Vendor bloody prefixes
As you may have noticed, Opera announced an experimental Labs build supporting a handful of -webkit- vendor prefixes, based on an idea originally suggested by Daniel Glazman, CSS Working Group co-chair:
The rule should be this one: if the CSS parser encounters a prefixed property for another browser, honour that property as if it were prefixed for us UNLESS an unprefixed or prefixed for us valid declaration for that property was already set. That would drastically reduce the problems on the Web.
Here are some of the most useful commentaries (both for and against). Mostly I haven’t commented, except for Andy Clark’s piece which contained factual inaccuracies which could mislead readers.
Opera, -webkit-, and the purpose of browsers: “The secret to reaching “Acceptance” is to simply ask yourself, “What are web browsers for? What is their absolute primary purpose?
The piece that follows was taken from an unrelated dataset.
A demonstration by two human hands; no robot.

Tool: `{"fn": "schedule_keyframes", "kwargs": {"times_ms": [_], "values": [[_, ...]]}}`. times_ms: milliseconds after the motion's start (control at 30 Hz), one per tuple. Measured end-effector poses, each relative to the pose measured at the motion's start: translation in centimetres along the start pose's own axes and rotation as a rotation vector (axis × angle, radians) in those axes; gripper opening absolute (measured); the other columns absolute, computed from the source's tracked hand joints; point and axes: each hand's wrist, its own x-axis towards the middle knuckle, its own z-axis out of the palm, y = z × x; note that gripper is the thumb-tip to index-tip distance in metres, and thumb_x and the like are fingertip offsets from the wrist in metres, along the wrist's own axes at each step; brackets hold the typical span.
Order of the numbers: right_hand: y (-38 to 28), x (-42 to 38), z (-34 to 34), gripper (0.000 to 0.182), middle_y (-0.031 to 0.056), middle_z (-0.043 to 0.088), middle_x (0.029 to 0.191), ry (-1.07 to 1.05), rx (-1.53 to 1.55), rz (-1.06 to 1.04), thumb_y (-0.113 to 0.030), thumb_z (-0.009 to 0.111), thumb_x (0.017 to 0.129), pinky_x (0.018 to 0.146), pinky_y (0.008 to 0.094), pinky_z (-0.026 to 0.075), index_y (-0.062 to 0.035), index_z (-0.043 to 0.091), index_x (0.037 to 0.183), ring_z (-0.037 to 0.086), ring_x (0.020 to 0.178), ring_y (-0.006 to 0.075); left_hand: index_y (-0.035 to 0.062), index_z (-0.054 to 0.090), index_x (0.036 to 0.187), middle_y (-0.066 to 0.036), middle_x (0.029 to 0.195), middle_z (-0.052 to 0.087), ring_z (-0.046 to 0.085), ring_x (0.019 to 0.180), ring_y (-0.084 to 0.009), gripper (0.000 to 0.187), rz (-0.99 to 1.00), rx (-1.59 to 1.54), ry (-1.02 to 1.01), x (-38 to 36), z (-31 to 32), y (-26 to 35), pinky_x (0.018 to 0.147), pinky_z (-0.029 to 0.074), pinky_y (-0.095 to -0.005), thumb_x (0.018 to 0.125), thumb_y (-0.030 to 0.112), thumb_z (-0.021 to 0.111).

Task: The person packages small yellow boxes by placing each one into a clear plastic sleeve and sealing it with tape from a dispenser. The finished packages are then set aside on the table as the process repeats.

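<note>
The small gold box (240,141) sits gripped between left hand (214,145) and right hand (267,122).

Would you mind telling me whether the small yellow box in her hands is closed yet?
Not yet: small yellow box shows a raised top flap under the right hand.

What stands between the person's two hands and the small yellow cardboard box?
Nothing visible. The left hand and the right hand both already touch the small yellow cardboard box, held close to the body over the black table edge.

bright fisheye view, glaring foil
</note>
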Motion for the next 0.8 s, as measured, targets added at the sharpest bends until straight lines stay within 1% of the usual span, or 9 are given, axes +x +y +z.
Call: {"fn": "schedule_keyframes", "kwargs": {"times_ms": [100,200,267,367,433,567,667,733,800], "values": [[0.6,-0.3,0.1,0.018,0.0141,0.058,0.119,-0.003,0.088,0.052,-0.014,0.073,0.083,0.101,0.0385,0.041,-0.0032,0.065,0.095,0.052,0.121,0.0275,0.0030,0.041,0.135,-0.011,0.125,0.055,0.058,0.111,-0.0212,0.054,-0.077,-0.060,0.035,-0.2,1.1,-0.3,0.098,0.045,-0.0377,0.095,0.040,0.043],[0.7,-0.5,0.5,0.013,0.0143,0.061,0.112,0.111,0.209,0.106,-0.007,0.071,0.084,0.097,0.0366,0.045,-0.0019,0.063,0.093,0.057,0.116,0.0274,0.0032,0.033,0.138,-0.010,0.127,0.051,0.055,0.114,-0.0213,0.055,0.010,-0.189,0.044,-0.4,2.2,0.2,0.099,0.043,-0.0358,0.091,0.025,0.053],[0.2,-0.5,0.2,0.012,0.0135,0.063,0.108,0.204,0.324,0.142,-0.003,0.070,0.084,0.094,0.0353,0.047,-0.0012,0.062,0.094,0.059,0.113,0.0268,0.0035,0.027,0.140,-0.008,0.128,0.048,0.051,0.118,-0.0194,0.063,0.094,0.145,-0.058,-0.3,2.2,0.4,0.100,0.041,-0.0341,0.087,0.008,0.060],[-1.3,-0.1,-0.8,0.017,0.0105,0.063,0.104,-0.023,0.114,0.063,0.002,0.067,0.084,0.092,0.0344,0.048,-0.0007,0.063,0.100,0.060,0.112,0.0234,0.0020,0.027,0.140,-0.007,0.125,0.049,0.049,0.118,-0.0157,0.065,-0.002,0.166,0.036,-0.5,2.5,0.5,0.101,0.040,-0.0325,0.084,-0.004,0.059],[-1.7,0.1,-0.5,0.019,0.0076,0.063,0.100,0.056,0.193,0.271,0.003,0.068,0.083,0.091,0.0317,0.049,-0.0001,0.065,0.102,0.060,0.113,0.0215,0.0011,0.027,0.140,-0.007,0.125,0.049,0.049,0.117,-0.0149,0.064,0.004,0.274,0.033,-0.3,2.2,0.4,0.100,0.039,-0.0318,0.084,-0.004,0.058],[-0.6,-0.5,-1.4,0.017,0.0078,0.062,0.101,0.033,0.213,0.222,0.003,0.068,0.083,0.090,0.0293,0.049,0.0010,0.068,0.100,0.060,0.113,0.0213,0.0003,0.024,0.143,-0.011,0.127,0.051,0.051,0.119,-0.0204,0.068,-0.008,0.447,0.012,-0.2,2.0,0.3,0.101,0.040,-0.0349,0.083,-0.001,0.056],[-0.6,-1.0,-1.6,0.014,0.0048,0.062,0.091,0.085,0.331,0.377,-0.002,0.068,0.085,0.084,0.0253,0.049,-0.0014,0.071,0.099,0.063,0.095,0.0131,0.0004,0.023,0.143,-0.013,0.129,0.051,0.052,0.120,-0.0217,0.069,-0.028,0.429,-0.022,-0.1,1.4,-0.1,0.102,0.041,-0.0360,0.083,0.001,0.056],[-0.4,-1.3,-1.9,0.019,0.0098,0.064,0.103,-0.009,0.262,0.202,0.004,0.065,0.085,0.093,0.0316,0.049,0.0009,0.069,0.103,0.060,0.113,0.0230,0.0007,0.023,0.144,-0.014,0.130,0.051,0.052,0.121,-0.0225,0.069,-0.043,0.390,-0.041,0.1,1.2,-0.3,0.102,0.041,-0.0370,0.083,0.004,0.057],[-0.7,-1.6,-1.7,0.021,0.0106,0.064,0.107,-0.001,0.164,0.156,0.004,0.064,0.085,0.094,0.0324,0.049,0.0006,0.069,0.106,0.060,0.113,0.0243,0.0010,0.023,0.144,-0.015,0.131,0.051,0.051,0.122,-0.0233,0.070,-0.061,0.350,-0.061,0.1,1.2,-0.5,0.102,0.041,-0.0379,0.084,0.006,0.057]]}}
The answer: A web browser’s primary function is to display web content.”
My favourite commentary has been Daniel Davis‘ interview with Dr Stanley Dards, wise old man of the web:
Mobile
- How we use our mobile devices “more people have mobile phone subscriptions than have electricity or safe drinking water”
- Reponsive News – a blog by the team making the BBC News website responsive
Web journey complete, FT switching off iOS app
IBM goes after mobile developers with a single platform for IOS and Android
HTML, CSS
- Cross-Browser Debugging CSS – super article by Nicole Sullivan.
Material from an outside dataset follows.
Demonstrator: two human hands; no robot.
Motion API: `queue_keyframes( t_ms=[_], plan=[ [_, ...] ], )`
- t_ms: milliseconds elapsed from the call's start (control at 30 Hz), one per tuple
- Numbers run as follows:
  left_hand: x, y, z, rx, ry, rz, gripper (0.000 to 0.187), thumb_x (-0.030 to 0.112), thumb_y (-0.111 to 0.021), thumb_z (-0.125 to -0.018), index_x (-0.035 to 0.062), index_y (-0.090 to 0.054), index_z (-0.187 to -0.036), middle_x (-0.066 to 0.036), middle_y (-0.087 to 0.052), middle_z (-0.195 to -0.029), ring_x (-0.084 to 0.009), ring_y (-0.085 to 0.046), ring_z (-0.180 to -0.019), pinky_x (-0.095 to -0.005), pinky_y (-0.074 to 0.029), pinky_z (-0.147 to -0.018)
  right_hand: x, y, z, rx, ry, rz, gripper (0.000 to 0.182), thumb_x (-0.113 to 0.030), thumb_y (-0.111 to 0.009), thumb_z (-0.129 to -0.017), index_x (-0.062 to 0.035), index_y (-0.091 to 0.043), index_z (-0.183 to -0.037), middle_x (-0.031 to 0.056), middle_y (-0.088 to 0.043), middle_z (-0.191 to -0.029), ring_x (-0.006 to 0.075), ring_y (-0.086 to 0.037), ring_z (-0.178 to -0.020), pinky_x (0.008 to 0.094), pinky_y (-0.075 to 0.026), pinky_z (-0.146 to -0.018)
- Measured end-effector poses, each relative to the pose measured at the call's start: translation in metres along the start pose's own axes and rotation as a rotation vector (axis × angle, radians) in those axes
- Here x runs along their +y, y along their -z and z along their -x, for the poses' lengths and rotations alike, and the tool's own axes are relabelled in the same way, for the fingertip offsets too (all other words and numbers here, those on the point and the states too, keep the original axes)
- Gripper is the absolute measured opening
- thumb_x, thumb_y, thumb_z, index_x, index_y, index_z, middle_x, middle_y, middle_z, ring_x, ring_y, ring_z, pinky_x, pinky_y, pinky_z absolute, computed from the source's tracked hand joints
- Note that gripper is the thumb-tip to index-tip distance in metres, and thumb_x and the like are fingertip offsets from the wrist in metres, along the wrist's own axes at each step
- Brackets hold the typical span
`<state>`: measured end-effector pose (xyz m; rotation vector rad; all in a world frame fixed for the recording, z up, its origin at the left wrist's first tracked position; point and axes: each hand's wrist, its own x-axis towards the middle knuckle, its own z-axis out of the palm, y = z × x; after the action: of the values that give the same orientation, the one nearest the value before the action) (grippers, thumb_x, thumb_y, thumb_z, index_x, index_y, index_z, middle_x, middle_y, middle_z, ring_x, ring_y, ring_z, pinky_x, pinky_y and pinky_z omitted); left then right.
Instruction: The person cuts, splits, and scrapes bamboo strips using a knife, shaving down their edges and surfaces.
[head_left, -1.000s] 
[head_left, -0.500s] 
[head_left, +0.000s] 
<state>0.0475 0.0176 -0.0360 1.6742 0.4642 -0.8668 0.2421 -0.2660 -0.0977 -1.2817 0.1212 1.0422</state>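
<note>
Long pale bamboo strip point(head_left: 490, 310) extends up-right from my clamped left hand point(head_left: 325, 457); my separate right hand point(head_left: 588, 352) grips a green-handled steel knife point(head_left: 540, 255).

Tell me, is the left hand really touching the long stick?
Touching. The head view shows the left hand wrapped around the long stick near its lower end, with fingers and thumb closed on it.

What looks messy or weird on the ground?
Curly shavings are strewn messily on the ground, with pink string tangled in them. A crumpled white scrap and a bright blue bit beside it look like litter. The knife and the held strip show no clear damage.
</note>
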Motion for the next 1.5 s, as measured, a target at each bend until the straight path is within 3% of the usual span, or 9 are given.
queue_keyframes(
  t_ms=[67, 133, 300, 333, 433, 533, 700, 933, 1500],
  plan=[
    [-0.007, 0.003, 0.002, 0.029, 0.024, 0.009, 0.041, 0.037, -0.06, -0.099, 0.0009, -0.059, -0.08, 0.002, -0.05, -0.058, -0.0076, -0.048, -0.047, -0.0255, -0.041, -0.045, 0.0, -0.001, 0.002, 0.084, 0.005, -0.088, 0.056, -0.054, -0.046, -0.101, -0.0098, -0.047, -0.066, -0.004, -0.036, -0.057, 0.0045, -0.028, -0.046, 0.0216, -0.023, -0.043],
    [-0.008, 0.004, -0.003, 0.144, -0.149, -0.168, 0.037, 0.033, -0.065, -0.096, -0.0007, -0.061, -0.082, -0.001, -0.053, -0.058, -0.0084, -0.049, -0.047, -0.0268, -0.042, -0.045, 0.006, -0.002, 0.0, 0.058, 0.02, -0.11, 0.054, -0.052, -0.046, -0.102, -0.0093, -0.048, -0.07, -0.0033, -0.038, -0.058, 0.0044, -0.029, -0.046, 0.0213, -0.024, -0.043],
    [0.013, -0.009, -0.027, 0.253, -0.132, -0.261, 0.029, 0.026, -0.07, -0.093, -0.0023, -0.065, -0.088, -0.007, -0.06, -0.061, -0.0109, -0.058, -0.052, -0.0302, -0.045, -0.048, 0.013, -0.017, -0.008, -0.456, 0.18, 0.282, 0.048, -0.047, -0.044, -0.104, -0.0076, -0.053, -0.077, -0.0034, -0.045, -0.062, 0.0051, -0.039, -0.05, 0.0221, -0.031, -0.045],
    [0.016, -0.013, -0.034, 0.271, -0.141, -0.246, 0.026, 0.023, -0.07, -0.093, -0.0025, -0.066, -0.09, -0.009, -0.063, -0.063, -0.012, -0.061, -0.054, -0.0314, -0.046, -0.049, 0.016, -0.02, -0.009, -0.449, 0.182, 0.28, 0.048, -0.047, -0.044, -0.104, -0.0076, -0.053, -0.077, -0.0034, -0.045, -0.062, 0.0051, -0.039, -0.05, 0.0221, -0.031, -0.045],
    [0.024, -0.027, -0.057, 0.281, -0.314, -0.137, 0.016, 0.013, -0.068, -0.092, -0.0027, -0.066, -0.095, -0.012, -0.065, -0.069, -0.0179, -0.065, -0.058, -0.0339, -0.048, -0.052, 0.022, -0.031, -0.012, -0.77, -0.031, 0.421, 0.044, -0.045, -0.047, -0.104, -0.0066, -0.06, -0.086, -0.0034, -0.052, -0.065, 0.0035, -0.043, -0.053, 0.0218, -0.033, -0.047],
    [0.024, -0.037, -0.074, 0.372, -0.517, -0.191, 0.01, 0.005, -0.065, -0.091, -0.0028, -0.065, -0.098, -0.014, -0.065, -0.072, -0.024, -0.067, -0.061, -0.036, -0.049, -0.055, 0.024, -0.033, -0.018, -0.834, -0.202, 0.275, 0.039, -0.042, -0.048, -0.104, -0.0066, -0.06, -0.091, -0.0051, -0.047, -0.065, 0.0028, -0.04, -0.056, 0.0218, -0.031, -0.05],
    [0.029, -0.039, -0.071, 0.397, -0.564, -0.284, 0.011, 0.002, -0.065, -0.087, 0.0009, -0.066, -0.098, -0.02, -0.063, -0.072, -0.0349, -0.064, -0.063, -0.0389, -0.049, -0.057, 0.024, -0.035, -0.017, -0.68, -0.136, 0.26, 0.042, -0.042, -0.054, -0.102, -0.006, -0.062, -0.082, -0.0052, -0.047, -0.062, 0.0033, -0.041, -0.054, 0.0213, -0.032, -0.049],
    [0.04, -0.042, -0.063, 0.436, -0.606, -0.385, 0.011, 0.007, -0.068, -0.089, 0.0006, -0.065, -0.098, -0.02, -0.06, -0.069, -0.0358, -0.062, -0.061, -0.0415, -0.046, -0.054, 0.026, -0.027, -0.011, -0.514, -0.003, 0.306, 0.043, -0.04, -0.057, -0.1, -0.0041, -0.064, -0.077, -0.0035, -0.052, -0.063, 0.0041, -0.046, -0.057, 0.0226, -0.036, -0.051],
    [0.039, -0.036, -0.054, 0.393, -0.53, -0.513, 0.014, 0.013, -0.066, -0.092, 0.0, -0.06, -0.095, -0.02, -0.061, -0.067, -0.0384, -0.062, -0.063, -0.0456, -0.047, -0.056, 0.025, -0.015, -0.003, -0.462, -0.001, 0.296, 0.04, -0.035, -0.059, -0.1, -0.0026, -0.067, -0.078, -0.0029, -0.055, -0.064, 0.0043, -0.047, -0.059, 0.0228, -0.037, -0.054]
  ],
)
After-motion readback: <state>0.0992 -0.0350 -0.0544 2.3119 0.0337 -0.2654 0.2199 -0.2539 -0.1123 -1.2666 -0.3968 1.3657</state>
Cookies, JSON, localStorage & Opera by Ian Devlin
Spot the difference!
An exciting competition for readers. Can you spot the difference between these two articles?
Two years ago, Dean Hachamovitch, General Manager of Internet Explorer wrote:
Today, intellectual property rights for H.264 are broadly available through a well-defined program managed by MPEG LA. The rights to other codecs are often less clear, as has been described in the press. Of course, developers can rely on the H.264 codec and hardware acceleration support of the underlying operating system, like Windows 7, without paying any additional royalty.
This week, the BBC reports Motorola wins Xbox and Windows 7 ban in Germany – also Windows 7 system software, Internet Explorer and Windows Media Player:
It follows a ruling that Microsoft had infringed two patents necessary to offer H.264 video coding and playback.
Opera
For the sake of open-ness, here’s a link to Opera’s 2011 annual report (Giant PDF!).
There is no truth in alleged “leaked emails” that our business plan reads 1) Publish photos of loads of multi-ethnic hipsters in glossy report 2) alias -webkit- prefixes 3) profit!